Task description
Go through the entries below and pick out every line with "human".

(Data records)
▼
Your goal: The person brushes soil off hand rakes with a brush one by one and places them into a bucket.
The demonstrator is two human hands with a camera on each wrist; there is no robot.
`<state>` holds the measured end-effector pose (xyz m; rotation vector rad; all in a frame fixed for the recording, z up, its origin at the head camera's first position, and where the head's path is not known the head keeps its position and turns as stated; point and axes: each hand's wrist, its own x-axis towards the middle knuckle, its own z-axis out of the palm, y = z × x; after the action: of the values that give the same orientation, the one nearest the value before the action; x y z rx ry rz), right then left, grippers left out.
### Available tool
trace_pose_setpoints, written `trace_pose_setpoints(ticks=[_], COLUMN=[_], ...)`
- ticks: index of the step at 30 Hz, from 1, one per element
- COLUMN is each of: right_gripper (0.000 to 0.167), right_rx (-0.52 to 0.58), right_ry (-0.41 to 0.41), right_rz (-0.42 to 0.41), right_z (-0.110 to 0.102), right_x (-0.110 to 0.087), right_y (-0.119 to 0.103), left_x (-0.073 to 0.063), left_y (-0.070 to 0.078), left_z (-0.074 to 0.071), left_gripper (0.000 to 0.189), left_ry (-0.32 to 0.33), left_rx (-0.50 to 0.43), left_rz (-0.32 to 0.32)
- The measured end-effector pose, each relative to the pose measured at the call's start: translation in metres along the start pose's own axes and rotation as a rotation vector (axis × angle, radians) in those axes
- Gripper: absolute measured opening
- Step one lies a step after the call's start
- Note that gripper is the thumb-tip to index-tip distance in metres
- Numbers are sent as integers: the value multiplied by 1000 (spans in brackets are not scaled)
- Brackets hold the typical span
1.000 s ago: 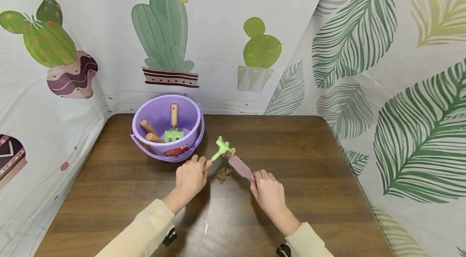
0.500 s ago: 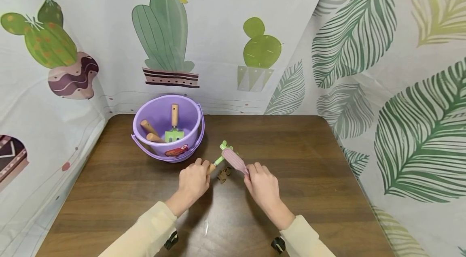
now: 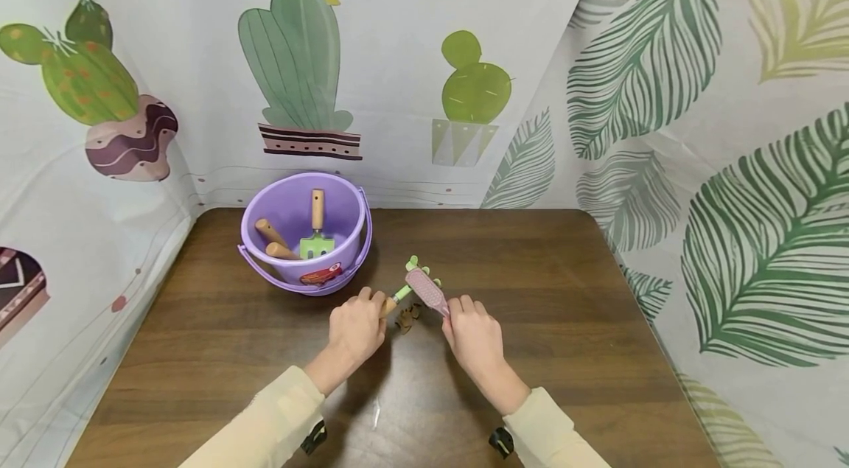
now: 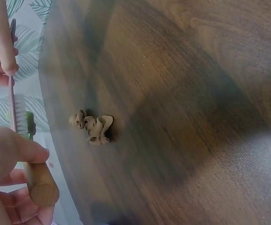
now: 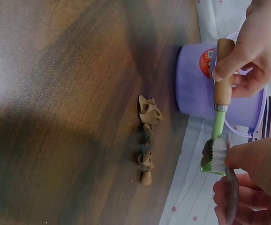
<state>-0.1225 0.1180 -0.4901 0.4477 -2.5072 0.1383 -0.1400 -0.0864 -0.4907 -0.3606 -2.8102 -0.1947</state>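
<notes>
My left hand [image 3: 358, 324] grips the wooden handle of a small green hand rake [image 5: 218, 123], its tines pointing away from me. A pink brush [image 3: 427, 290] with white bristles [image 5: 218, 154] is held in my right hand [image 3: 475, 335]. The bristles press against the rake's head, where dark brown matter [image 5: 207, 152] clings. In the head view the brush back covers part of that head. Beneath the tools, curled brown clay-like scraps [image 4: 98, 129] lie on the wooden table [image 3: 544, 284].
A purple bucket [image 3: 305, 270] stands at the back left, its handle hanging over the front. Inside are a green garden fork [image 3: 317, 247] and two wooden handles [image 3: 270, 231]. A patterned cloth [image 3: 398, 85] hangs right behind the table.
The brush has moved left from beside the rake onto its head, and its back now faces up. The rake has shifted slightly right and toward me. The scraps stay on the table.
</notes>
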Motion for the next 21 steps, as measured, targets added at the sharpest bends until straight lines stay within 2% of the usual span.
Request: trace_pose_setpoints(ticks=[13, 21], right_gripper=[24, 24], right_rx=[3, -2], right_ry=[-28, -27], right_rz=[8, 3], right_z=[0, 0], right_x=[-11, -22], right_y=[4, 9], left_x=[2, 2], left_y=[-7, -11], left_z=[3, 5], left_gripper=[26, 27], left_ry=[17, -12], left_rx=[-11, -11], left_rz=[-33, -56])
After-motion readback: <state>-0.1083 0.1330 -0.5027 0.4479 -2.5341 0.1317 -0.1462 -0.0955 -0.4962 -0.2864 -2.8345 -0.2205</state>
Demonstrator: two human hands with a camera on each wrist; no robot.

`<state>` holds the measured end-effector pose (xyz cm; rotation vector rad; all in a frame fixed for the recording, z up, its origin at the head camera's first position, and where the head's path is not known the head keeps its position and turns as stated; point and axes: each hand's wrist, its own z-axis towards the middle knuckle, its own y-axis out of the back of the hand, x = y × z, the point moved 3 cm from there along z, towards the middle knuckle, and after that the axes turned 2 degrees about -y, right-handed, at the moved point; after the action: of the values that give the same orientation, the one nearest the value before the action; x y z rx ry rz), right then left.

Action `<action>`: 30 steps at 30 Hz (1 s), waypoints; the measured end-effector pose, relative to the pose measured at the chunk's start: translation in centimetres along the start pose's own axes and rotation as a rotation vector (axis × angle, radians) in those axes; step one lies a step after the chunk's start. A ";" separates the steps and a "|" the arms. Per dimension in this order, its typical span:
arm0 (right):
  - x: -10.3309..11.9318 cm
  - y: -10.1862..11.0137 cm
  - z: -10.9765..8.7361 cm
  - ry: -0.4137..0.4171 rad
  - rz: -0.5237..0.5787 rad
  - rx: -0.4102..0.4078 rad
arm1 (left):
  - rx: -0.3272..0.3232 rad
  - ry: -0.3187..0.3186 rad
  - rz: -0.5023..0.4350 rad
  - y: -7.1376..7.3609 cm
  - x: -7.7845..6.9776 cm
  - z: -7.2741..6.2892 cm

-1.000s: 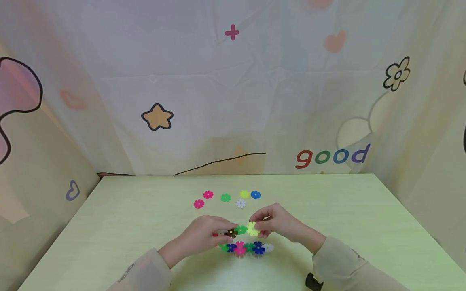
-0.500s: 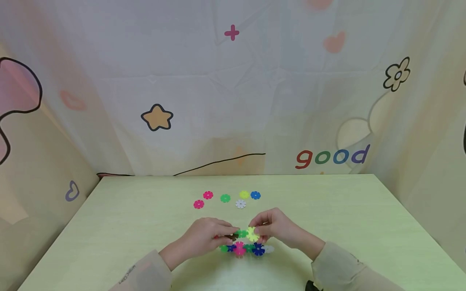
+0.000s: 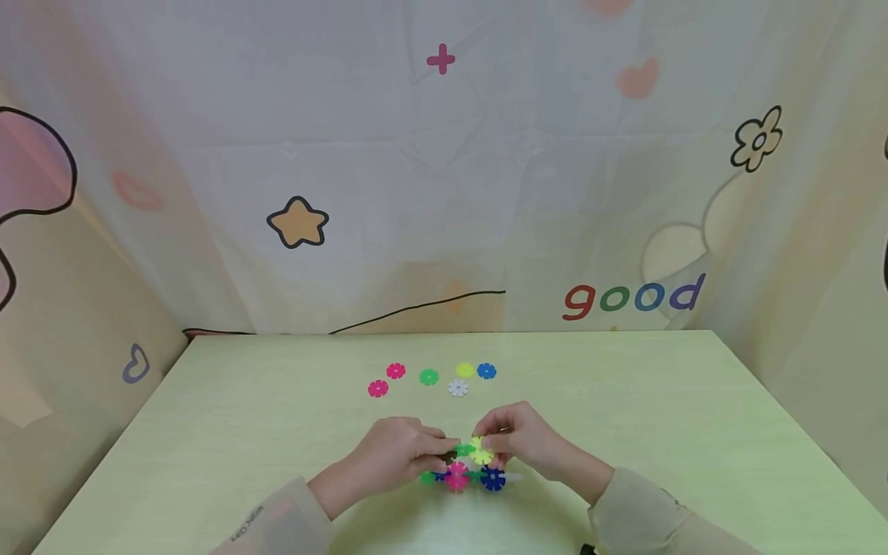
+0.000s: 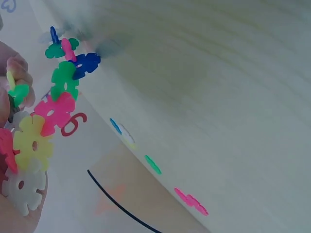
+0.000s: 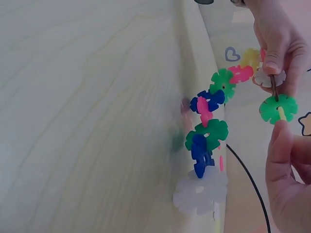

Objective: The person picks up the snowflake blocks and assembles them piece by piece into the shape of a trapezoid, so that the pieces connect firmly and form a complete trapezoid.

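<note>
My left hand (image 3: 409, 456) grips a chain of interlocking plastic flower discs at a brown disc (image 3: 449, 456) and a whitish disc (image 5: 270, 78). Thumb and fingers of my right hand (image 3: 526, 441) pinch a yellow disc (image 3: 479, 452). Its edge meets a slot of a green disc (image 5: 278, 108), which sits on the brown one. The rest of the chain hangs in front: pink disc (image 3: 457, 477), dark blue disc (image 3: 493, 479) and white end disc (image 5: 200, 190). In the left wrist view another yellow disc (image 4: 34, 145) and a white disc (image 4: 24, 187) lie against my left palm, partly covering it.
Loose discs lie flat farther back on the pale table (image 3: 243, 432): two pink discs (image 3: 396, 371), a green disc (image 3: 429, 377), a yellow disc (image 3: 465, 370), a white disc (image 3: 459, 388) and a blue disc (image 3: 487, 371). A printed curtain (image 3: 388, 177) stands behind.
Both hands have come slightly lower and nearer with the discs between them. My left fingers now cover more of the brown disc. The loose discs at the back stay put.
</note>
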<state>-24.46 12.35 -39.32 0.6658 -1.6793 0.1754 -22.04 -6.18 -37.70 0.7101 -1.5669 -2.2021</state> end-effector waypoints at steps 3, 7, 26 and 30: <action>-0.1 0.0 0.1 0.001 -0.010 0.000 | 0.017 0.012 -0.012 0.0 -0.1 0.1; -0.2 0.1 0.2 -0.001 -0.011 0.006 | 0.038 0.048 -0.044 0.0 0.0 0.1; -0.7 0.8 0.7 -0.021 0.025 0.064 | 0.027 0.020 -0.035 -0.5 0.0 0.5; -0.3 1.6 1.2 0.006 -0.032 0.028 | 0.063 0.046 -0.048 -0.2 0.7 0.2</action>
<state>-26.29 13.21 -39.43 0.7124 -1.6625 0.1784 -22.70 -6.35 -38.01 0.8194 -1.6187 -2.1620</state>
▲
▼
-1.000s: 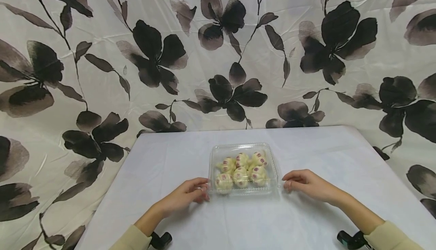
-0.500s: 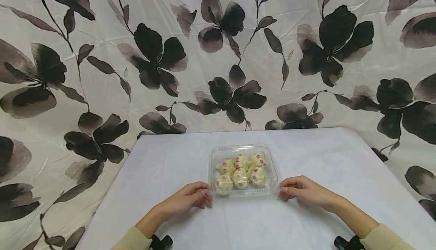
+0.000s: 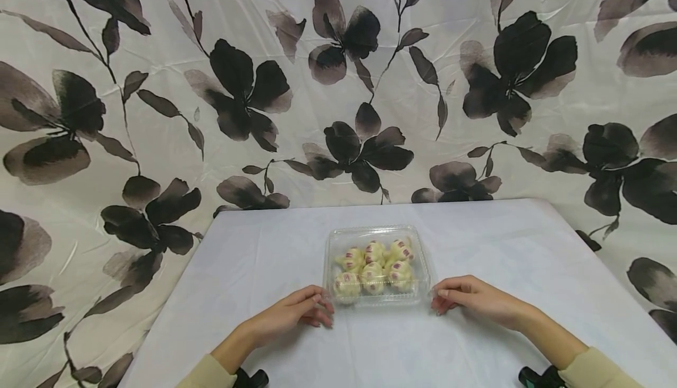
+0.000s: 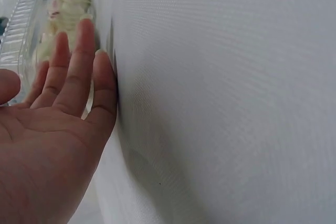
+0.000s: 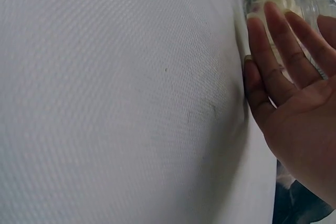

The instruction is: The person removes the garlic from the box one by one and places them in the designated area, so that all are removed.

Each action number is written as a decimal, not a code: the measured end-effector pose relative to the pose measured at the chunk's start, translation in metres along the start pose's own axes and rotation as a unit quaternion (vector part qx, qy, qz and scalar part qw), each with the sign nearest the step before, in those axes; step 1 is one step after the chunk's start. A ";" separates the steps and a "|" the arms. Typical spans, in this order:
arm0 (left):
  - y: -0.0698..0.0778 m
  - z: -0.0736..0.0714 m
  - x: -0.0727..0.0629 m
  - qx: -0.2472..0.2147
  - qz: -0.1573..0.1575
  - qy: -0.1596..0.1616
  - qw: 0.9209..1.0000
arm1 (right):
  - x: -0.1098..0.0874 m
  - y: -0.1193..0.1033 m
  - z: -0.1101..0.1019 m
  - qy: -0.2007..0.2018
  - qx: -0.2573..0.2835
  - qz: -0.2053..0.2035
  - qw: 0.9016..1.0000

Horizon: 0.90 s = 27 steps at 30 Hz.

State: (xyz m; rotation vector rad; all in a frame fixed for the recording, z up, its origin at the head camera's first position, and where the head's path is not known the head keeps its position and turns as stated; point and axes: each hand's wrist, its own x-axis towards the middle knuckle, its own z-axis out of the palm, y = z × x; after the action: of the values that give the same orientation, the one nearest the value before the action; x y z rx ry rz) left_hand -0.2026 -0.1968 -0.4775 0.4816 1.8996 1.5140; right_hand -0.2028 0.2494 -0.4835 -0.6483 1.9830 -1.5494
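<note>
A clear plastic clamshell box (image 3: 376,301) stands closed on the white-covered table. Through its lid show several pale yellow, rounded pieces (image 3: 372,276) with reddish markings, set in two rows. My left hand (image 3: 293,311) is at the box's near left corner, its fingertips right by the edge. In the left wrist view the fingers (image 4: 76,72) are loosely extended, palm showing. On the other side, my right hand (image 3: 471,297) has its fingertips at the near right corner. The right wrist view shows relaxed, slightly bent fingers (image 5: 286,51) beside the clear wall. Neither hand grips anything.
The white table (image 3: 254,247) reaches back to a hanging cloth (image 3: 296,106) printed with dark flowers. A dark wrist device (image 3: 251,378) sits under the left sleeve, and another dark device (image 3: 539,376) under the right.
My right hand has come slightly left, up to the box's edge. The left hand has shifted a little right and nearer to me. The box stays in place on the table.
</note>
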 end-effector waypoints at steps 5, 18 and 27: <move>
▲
Problem solution
The demonstrator is two human hands with a camera on each wrist; there is no robot.
Demonstrator: two human hands with a camera on each wrist; no robot.

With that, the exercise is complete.